#### WHAT TO WORK ON:
Please write out the listing beneath this sentence exactly, from its first line to the line with "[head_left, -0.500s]", and stop there.
========================================================================
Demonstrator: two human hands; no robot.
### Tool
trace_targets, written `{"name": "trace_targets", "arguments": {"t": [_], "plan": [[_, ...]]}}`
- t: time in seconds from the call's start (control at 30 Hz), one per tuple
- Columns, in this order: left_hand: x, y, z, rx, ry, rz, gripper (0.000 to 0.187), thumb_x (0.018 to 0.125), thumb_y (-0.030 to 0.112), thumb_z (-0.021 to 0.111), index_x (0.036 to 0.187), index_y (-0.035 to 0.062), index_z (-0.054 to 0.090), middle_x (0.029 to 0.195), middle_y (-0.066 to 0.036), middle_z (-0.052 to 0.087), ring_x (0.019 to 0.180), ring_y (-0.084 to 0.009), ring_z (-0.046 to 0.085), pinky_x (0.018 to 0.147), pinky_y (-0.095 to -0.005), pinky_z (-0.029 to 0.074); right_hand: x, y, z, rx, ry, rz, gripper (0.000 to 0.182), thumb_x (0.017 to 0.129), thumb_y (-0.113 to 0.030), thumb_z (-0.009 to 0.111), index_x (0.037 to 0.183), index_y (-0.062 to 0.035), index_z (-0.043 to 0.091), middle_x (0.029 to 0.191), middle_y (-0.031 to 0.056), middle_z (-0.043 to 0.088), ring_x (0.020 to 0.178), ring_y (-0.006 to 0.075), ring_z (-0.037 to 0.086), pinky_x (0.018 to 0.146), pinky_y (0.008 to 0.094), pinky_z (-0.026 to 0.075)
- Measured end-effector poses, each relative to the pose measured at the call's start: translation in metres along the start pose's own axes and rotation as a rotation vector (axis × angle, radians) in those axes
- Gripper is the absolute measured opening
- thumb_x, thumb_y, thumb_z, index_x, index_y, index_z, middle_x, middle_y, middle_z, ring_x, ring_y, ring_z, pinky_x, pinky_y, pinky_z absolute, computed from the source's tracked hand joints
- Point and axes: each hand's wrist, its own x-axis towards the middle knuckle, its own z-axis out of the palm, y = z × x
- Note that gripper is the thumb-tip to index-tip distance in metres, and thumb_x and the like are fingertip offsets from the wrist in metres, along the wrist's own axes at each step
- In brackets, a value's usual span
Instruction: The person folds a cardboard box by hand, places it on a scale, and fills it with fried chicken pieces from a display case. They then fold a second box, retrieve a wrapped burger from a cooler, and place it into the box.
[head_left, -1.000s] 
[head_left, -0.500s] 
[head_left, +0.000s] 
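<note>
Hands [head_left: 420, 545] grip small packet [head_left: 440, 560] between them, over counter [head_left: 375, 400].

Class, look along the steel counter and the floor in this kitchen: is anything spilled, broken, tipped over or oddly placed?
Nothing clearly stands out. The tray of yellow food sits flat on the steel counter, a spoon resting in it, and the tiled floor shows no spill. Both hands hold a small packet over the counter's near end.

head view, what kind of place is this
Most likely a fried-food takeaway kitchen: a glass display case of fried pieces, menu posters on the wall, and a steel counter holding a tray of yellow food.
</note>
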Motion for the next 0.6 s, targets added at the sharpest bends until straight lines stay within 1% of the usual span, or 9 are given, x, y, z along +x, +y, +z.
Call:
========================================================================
#### RESULT OF THIS TASK:
Demonstrator: two human hands; no robot.
### Tool
trace_targets, written `{"name": "trace_targets", "arguments": {"t": [_], "plan": [[_, ...]]}}`
- t: time in seconds from the call's start (control at 30 Hz), one per tuple
- Columns, in this order: left_hand: x, y, z, rx, ry, rz, gripper (0.000 to 0.187), thumb_x (0.018 to 0.125), thumb_y (-0.030 to 0.112), thumb_z (-0.021 to 0.111), index_x (0.036 to 0.187), index_y (-0.035 to 0.062), index_z (-0.054 to 0.090), middle_x (0.029 to 0.195), middle_y (-0.066 to 0.036), middle_z (-0.052 to 0.087), ring_x (0.019 to 0.180), ring_y (-0.084 to 0.009), ring_z (-0.046 to 0.085), pinky_x (0.018 to 0.147), pinky_y (-0.095 to -0.005), pinky_z (-0.029 to 0.074); right_hand: x, y, z, rx, ry, rz, gripper (0.000 to 0.182), thumb_x (0.017 to 0.129), thumb_y (-0.113 to 0.030), thumb_z (-0.009 to 0.111), index_x (0.037 to 0.183), index_y (-0.062 to 0.035), index_z (-0.043 to 0.091), middle_x (0.029 to 0.191), middle_y (-0.031 to 0.056), middle_z (-0.043 to 0.088), ring_x (0.020 to 0.178), ring_y (-0.006 to 0.075), ring_z (-0.037 to 0.086), pinky_x (0.018 to 0.146), pinky_y (0.008 to 0.094), pinky_z (-0.026 to 0.075)
- Measured end-effector poses, each relative to the pose measured at the call's start: translation in metres along the start pose's own axes and rotation as a rotation vector (axis × angle, radians) in those axes
- Gripper is the absolute measured opening
- thumb_x, thumb_y, thumb_z, index_x, index_y, index_z, middle_x, middle_y, middle_z, ring_x, ring_y, ring_z, pinky_x, pinky_y, pinky_z absolute, computed from the source's tracked hand joints
- Point and axes: each hand's wrist, its own x-axis towards the middle knuckle, its own z-axis out of the palm, y = z × x
- Note that gripper is the thumb-tip to index-tip distance in metres, and thumb_x and the like are fingertip offsets from the wrist in metres, along the wrist's own axes at each step
- In brackets, a value's usual span
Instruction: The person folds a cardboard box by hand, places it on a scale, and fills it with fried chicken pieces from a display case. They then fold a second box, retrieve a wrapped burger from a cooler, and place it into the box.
[head_left, -1.000s] 
[head_left, -0.500s] 

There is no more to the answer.